- **WHAT THIS TASK INVOLVES**:
Write out exactly, and only, the lines below from the line with "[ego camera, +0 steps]" through the line with "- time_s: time"; pictures do not belong in the copy.

- **INPUT RECORDS**:
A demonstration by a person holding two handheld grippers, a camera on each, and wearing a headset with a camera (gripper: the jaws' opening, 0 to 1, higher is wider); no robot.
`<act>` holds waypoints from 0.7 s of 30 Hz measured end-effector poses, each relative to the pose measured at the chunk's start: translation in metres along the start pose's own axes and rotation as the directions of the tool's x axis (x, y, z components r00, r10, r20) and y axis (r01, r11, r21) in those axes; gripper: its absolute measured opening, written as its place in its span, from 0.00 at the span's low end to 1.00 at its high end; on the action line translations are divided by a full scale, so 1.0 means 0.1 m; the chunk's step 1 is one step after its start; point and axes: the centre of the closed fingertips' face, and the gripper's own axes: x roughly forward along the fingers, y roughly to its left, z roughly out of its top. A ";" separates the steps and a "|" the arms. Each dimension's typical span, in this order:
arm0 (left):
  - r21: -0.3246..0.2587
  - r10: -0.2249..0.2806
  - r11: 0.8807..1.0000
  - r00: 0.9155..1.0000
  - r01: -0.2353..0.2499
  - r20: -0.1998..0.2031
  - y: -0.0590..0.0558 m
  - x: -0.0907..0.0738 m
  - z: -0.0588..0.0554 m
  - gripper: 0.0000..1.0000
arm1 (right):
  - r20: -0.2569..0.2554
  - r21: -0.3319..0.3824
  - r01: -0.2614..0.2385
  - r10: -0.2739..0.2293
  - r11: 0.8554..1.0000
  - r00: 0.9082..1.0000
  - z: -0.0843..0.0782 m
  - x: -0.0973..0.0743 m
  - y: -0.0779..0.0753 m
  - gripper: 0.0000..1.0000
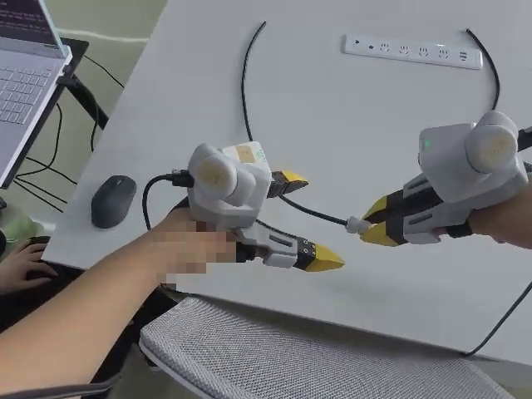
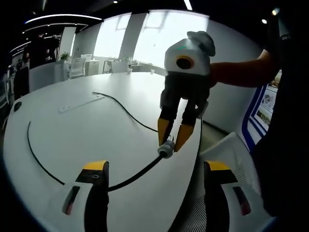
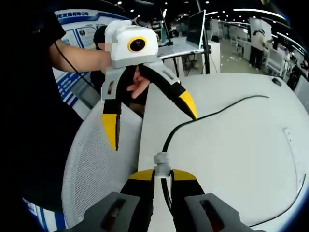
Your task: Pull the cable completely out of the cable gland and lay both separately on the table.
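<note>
Left gripper point(image 1: 312, 218), on an outstretched forearm nearest the viewer, has its jaws spread wide, the black cable point(image 1: 316, 211) passing between them. Right gripper point(image 1: 374, 224) faces it, clamped on the white cable gland point(image 1: 357, 224), above the table point(image 1: 374, 125). The cable trails away across the tabletop.

Head view's bright and even, the pale surface point(image 1: 349, 125) lit softly from overhead with barely a shadow on it, everything crisp. Over in the left gripper view the windows point(image 2: 145, 38) behind blow out white and the right gripper point(image 2: 171, 142) stands backlit, the surface bending hard with the fisheye. Right gripper view now: ceiling lights point(image 3: 268, 7) glint up top, the left side falls dark, and the near jaws go soft.
</note>
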 end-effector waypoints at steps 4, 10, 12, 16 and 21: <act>-0.001 -0.032 0.999 0.999 0.032 0.016 -0.06 0.03 0.04 0.75 | 0.031 -0.006 0.000 0.001 1.000 1.000 0.08 -0.05 0.04 0.06; 0.010 -0.072 0.997 0.997 0.072 0.028 -0.14 0.05 0.08 0.63 | 0.052 -0.004 -0.003 0.004 1.000 0.999 0.13 -0.08 0.09 0.06; 0.021 -0.089 0.996 0.996 0.089 0.024 -0.17 0.05 0.07 0.58 | 0.038 -0.016 0.000 0.000 1.000 0.999 0.10 -0.06 0.10 0.06; 0.034 -0.118 0.993 0.993 0.117 0.020 -0.22 0.07 0.06 0.49 | 0.027 -0.029 -0.007 0.008 1.000 1.000 0.09 -0.04 0.13 0.06; 0.048 -0.143 0.989 0.989 0.142 0.021 -0.26 0.10 0.05 0.40 | 0.024 -0.055 -0.019 0.020 0.998 1.000 0.10 -0.02 0.16 0.06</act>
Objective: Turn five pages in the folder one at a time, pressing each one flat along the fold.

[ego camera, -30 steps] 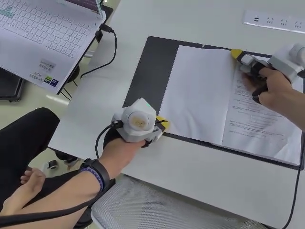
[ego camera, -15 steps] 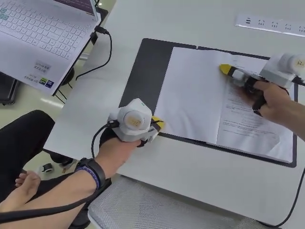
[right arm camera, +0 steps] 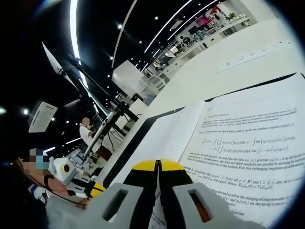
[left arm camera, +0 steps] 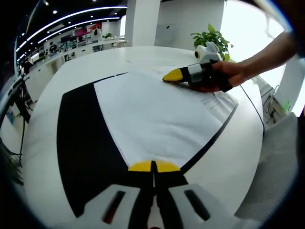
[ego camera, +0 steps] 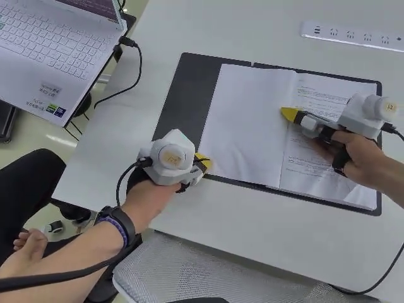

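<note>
An open black folder [ego camera: 186, 95] lies on the white table, a blank turned page [ego camera: 246, 123] on its left half and a printed page [ego camera: 328, 164] on its right. My right gripper [ego camera: 289, 114] is shut, its yellow tips resting along the fold between the two pages. In the right gripper view its tips [right arm camera: 157, 165] press where the blank sheet meets the printed page [right arm camera: 248, 138]. My left gripper [ego camera: 203, 161] is shut and rests on the near left corner of the blank page [left arm camera: 152, 119]. In the left gripper view the right gripper [left arm camera: 172, 76] lies across the page.
An open white laptop [ego camera: 50, 50] sits at the far left, a black cable [ego camera: 129, 69] running from it across the table. A white power strip [ego camera: 353, 36] lies at the far right edge. A mesh chair seat [ego camera: 189, 271] is below the table's near edge.
My right gripper has slid from the top of the fold down toward the middle of it. The left gripper has stayed on the page's corner; the camera has shifted.
</note>
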Tool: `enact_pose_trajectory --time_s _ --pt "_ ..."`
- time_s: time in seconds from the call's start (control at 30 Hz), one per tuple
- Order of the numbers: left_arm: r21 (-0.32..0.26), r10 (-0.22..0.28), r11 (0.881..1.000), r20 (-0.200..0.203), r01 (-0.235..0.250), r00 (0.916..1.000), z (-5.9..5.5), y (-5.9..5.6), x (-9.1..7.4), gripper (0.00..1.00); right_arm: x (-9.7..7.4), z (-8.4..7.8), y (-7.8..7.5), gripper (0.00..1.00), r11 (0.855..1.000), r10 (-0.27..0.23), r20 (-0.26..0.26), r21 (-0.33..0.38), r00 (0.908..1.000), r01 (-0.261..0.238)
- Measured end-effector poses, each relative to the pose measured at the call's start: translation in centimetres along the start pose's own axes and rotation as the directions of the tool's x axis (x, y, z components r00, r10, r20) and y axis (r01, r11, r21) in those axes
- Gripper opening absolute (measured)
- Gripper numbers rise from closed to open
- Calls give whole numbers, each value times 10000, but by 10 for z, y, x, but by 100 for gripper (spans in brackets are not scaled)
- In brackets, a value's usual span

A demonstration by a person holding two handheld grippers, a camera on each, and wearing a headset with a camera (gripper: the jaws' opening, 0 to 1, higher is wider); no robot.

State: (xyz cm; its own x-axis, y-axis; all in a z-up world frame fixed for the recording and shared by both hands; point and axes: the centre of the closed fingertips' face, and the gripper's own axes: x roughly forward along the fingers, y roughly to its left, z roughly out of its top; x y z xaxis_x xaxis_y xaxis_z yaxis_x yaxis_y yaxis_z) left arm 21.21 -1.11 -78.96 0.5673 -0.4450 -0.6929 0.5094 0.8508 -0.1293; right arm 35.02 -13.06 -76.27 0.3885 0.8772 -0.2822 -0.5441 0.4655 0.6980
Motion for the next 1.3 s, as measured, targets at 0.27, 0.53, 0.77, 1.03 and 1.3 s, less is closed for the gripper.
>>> enact_pose_trajectory --time_s 0.27,0.53,0.77,1.03,1.3 --pt "15 -28 10000 21 28 10000 0 0 1 0 -13 -25 26 0 9996 266 -102 -25 9996 -266" --pt "32 -20 10000 44 19 10000 0 0 1 0 -21 -45 43 0 9985 529 -460 -114 9975 -535" --pt "49 -34 10000 47 33 10000 0 -1 2 0 -29 -61 55 0 9970 758 -755 -128 9943 -770" --pt "34 -30 10000 55 30 10000 1 0 2 0 -38 -78 64 0 9953 961 -955 -17 9908 -967" --pt "2 -23 10000 79 23 10000 0 0 1 0 -48 -96 75 0 9926 1210 -1279 11 9844 -1218"
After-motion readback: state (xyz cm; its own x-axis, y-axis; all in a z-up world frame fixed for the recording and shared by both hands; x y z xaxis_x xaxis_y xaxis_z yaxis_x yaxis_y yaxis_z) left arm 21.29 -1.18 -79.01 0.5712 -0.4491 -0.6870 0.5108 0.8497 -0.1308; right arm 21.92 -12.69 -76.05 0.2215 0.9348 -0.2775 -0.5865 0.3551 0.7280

- **WRITTEN ANSWER**:
[ego camera, +0 steps] 

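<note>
An open black folder [ego camera: 186, 95] lies on the white table, a blank turned page [ego camera: 246, 123] on its left half and a printed page [ego camera: 328, 164] on its right. My right gripper [ego camera: 289, 114] is shut, its yellow tips resting along the fold between the two pages. In the right gripper view its tips [right arm camera: 157, 165] press where the blank sheet meets the printed page [right arm camera: 248, 138]. My left gripper [ego camera: 203, 161] is shut and rests on the near left corner of the blank page [left arm camera: 152, 119]. In the left gripper view the right gripper [left arm camera: 172, 76] lies across the page.
An open white laptop [ego camera: 50, 50] sits at the far left, a black cable [ego camera: 129, 69] running from it across the table. A white power strip [ego camera: 353, 36] lies at the far right edge. A mesh chair seat [ego camera: 189, 271] is below the table's near edge.
My right gripper has slid from the top of the fold down toward the middle of it. The left gripper has stayed on the page's corner; the camera has shifted.
</note>
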Tool: `enact_pose_trajectory --time_s _ --pt "_ ..."`
- time_s: time in seconds from the call's start (control at 30 Hz), one per tuple

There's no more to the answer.